## TASK PROMPT
Write out all the material verbatim, line by line.

## RECORDED INFORMATION
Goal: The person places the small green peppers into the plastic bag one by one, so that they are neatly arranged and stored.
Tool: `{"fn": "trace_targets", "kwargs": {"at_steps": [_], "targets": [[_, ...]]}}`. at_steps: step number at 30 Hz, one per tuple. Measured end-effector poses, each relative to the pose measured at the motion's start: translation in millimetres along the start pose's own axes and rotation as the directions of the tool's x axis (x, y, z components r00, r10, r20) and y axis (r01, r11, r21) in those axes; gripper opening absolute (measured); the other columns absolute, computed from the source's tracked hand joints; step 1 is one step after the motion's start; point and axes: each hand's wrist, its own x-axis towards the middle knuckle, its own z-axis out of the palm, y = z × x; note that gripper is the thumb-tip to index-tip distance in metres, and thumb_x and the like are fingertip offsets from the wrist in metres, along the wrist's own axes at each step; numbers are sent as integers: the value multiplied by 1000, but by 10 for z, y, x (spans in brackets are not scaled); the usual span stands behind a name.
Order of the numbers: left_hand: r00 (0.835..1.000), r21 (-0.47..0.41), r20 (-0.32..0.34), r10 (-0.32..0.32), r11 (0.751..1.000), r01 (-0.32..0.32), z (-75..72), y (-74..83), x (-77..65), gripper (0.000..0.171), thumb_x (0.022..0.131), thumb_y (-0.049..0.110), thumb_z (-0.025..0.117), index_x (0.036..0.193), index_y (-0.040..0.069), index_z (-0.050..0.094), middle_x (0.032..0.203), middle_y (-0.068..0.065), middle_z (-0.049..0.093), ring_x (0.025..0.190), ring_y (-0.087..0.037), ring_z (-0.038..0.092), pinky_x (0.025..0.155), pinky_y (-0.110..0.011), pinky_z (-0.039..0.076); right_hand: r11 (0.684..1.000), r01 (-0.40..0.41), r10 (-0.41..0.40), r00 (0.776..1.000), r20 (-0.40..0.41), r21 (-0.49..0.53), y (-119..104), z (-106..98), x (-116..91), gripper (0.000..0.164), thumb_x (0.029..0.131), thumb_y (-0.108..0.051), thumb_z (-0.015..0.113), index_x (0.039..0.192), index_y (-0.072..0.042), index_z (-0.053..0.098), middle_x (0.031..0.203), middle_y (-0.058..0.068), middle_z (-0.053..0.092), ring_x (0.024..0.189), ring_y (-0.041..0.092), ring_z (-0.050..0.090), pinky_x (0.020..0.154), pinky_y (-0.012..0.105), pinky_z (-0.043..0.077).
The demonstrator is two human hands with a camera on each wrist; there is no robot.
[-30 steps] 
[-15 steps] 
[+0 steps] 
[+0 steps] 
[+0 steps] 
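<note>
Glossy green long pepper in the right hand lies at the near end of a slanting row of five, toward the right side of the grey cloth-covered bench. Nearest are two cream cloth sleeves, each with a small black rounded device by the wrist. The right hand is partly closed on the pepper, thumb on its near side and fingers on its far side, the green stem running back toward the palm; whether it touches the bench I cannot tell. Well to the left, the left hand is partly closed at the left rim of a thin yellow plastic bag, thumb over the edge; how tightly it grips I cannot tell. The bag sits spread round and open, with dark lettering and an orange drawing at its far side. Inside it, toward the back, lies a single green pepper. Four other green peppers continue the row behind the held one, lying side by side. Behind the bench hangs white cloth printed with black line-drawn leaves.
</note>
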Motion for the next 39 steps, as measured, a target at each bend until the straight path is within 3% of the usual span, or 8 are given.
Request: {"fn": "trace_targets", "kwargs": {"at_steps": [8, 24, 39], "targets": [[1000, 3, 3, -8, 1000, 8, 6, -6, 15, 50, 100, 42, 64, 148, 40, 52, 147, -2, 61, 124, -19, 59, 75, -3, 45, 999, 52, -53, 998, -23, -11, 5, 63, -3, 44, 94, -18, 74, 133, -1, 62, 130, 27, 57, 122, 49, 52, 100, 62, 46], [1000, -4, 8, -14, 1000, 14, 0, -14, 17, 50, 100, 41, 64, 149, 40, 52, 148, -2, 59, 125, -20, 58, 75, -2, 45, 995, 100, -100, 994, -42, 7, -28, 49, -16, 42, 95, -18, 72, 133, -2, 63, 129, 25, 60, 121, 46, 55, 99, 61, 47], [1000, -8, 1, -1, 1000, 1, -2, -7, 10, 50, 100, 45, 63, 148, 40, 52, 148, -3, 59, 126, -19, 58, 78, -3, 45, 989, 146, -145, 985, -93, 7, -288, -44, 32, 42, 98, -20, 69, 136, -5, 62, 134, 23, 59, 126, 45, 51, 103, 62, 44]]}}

## EXERCISE SOLUTION
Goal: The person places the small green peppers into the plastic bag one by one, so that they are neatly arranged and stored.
Tool: `{"fn": "trace_targets", "kwargs": {"at_steps": [_], "targets": [[_, ...]]}}`. at_steps: step number at 30 Hz, one per tuple. Measured end-effector poses, each relative to the pose measured at the motion's start: translation in millimetres along the start pose's own axes and rotation as the directions of the tool's x axis (x, y, z components r00, r10, r20) and y axis (r01, r11, r21) in those axes; gripper opening absolute (measured); the other columns absolute, computed from the source's tracked hand joints; step 1 is one step after the motion's start; point and axes: each hand's wrist, its own x-axis towards the middle knuckle, its own z-axis out of the palm, y = z × x; note that gripper is the thumb-tip to index-tip distance in metres, and thumb_x and the like are fingertip offsets from the wrist in metres, along the wrist's own axes at each step; numbers are sent as integers: the value multiplied by 1000, but by 10 for z, y, x (spans in brackets are not scaled); the usual span stands behind a name.
Order of the numbers: left_hand: r00 (0.835..1.000), r21 (-0.47..0.41), r20 (-0.32..0.34), r10 (-0.32..0.32), r11 (0.751..1.000), r01 (-0.32..0.32), z (-75..72), y (-74..83), x (-77..65), gripper (0.000..0.171), thumb_x (0.022..0.131), thumb_y (-0.049..0.110), thumb_z (-0.025..0.117), index_x (0.036..0.193), index_y (-0.040..0.069), index_z (-0.050..0.094), middle_x (0.032..0.203), middle_y (-0.068..0.065), middle_z (-0.049..0.093), ring_x (0.025..0.190), ring_y (-0.087..0.037), ring_z (-0.038..0.092), pinky_x (0.025..0.155), pinky_y (-0.110..0.011), pinky_z (-0.039..0.076); right_hand: r11 (0.684..1.000), r01 (-0.40..0.41), r10 (-0.41..0.40), r00 (0.776..1.000), r20 (-0.40..0.41), r21 (-0.49..0.53), y (-119..104), z (-106..98), x (-116..91), gripper (0.000..0.164), thumb_x (0.029..0.131), thumb_y (-0.108..0.051), thumb_z (-0.015..0.113), index_x (0.039..0.192), index_y (-0.072..0.042), index_z (-0.053..0.098), middle_x (0.031..0.203), middle_y (-0.058..0.068), middle_z (-0.053..0.092), ring_x (0.024..0.189), ring_y (-0.041..0.092), ring_z (-0.050..0.090), pinky_x (0.020..0.154), pinky_y (-0.012..0.105), pinky_z (-0.043..0.077).
The demonstrator is two human hands with a camera on each wrist; there is no robot.
[-30 steps] 
[-15 steps] 
[+0 steps] 
[+0 steps] 
[+0 steps] 
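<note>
Glossy green long pepper in the right hand lies at the near end of a slanting row of five, toward the right side of the grey cloth-covered bench. Nearest are two cream cloth sleeves, each with a small black rounded device by the wrist. The right hand is partly closed on the pepper, thumb on its near side and fingers on its far side, the green stem running back toward the palm; whether it touches the bench I cannot tell. Well to the left, the left hand is partly closed at the left rim of a thin yellow plastic bag, thumb over the edge; how tightly it grips I cannot tell. The bag sits spread round and open, with dark lettering and an orange drawing at its far side. Inside it, toward the back, lies a single green pepper. Four other green peppers continue the row behind the held one, lying side by side. Behind the bench hangs white cloth printed with black line-drawn leaves.
</note>
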Motion for the next 39 steps, as measured, a target at each bend until the straight path is within 3% of the usual span, or 8 are given.
Request: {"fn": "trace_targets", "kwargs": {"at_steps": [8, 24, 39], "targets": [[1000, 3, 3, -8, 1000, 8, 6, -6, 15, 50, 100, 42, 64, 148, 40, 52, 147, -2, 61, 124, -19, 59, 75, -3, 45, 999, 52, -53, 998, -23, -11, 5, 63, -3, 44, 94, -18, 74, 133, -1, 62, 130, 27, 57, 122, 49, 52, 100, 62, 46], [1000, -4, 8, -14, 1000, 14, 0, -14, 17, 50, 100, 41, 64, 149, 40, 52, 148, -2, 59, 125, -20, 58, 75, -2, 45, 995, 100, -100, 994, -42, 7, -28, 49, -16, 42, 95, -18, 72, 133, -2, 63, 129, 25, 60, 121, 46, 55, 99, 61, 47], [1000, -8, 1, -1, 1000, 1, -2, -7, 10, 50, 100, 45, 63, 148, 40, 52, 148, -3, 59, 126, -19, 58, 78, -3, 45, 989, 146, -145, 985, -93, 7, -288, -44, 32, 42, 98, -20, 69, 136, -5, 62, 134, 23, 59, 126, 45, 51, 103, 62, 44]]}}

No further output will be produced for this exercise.